The culture jamming tactics co-opted by Anglin present a Catch-22 for the mainstream media. Writing about their campaigns generates precisely the publicity and desensitization that bad actors with nothing to lose, like Anglin, are after. His hypothesis is that regular viewers exposed to a tide of seemingly hyperbolic images will eventually begin to laugh, even if reluctantly, creating a new status quo for what passes as acceptable content across the mainstream Internet and ostensibly redefining the rules of the debate.

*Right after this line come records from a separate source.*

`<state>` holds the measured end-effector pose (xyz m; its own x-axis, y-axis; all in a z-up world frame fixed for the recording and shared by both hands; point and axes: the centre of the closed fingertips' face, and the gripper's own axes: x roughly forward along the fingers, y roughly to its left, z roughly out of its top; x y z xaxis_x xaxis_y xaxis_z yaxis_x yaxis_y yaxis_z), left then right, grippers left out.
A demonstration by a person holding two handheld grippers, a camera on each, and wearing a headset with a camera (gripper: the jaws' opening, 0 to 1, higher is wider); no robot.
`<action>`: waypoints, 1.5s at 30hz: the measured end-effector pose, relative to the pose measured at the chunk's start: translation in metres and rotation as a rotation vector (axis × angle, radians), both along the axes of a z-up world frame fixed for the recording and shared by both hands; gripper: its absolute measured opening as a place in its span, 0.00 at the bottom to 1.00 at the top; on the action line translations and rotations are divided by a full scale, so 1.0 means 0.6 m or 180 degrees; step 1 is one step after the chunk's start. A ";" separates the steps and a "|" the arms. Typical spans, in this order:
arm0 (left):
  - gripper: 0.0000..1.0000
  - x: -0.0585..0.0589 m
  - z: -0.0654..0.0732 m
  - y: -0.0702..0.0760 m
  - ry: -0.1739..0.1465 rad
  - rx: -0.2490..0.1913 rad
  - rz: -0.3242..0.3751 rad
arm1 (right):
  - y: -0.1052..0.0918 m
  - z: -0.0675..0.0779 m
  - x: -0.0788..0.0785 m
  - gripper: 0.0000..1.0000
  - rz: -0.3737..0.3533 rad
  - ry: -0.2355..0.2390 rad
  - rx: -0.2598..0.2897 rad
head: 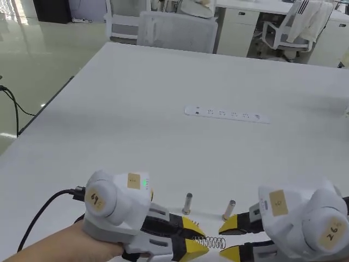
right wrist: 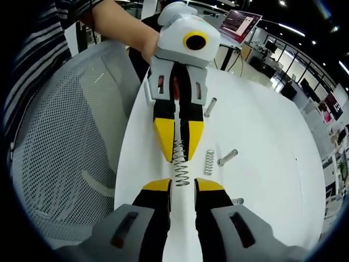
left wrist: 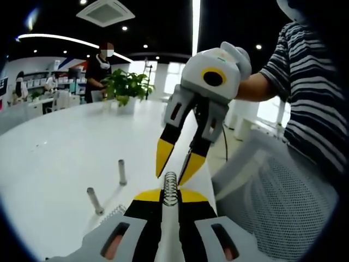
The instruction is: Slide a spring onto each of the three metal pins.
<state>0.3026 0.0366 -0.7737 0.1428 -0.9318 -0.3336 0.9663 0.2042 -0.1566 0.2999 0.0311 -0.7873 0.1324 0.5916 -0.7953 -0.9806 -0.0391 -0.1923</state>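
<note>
The left gripper [left wrist: 170, 195] is closed on one end of the spring [left wrist: 170, 183], near a pin [head: 229, 209]. The right gripper [right wrist: 184, 185] stands open around the free end. Close it lightly; avoid crushing coils.

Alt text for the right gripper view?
The left gripper, jaws shut on a spring, holds it out toward the right gripper's open jaws. A second spring and two pins are on the white table beside them.
</note>
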 end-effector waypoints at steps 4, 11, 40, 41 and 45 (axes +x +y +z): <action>0.02 0.000 0.002 0.000 0.0004 -0.0011 0.0004 | 0.000 -0.003 -0.001 0.11 0.0029 -0.0010 -0.0025; 0.02 -0.001 0.002 0.002 0.0025 -0.0015 0.0004 | 0.000 0.000 -0.002 0.08 0.0108 -0.0103 0.0005; 0.02 -0.006 -0.017 0.008 -0.0001 0.0113 -0.0013 | 0.026 0.047 -0.013 0.07 0.0242 -0.0043 0.0244; 0.02 -0.006 -0.017 0.008 -0.0007 0.0113 -0.0021 | 0.028 0.049 -0.015 0.07 0.0248 -0.0019 0.0264; 0.02 -0.006 -0.018 0.008 -0.0002 0.0114 -0.0020 | 0.033 0.051 -0.016 0.07 0.0264 0.0010 0.0278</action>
<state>0.2988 0.0416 -0.7845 0.1372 -0.9201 -0.3668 0.9677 0.2036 -0.1487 0.2905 0.0509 -0.7566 0.0778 0.6675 -0.7406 -0.9752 -0.1033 -0.1955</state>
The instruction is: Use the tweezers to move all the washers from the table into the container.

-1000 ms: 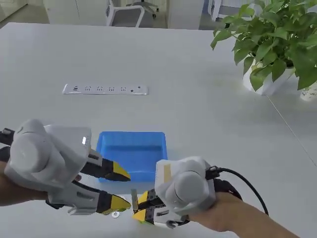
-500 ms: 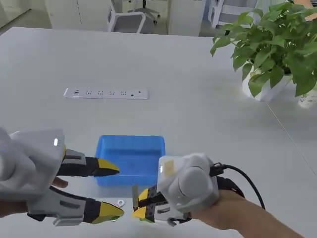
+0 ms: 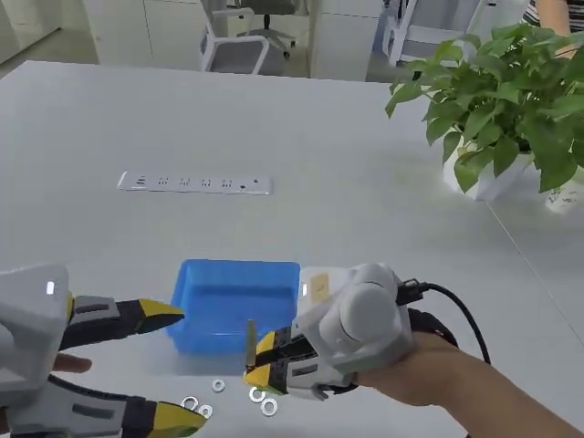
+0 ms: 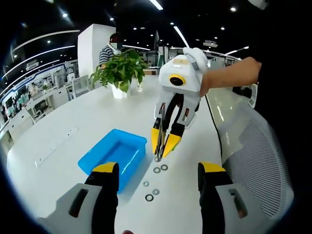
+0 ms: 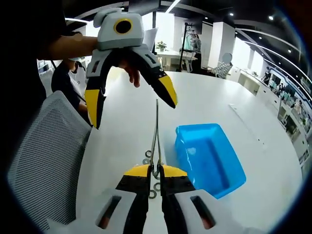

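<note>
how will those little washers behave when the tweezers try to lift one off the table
The washers lie flat on the smooth table, so one will probably skid rather than lift cleanly. They look thin, rigid metal, likely light. The tweezers end in fine tips, so a pinched rim may slip or flick out.

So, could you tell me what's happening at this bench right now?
A person is working with two handheld grippers. The right gripper is clamped on a pair of tweezers, tips pointing down toward several washers lying on the table beside the blue container. The left gripper hangs open nearby, holding nothing. The container looks empty.
</note>
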### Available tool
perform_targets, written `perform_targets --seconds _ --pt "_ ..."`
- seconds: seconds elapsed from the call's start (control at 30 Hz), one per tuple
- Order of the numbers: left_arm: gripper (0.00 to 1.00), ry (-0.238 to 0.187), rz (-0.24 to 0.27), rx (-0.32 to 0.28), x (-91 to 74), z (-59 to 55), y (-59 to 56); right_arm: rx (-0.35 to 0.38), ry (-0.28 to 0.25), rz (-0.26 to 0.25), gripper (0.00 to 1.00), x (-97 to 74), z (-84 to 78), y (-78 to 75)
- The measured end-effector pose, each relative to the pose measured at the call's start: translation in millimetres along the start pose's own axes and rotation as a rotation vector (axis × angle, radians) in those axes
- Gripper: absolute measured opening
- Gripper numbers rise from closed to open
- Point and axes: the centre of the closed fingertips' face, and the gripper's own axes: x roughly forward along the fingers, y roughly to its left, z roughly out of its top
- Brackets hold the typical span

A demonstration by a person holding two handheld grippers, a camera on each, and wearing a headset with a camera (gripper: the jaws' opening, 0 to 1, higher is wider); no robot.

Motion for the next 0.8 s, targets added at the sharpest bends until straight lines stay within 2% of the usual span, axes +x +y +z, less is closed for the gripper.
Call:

“They’re actually doing what the conservative-, mainstream-, corporate- or ideologue-funded right, that is to say the GOP and its fellow travellers, have been doing for decades, which is simply sowing the seeds of doubt in the media narrative,” Dery explained. “In other words, you don’t have to win the climate change debate, you don’t have to win the fracking debate, you don’t have to win the debate on rape in the military, if you just create the illusion that there’s another side to this.”

As Angelo John Gage, the former congressional candidate for AFP, pointed out during the  #BoycottStarWarsVII campaign, “no one cares about a black dude having the lead in #BoycottStarWarsVII, the whole point was to seed the meme #whitegenocide & it worked lol.”

Indeed, Anglin, Gage and their legions of followers are simply making a scene to force an audience, wittingly or not, to consider an extreme political position. Given the anonymity of those exposed to their handiwork, it’s difficult to measure their efficacy outside of the headlines they have managed to generate.

But Dery has doubts about the prowess of ringleaders like Gage and Anglin.

“I wouldn’t exalt [Anglin’s] perspicacity and penetration of these issues too much. He isn’t framing it consciously in terms of its effects. He’s loaded his blunderbuss up with every bent nail and twisted screw in his drawer and is kind of firing away at the broadside of the barn culturally, but there’s no nuance to the analysis.”

Anglin did not respond to an E-mail from the Intelligence Report requesting comment.

The existence of these campaigns, nuanced or otherwise, as well as the energy expended by the perpetrators, serves as one more example of the Internet as the new battleground for organized racism. Whether covertly derailing social justice campaigns or attacking perceived hypocrisy in the mainstream through overt memes, the battle for hearts and minds is being fought online.

What used to exclusively dwell in the darkest corners of the web has now crept into the mainstream. Understanding the tactics being deployed is essential in countering these racist campaigns, and a trained eye is the only feasible way to flush these subversions out of the mainstream and back to the swamps in which they bred.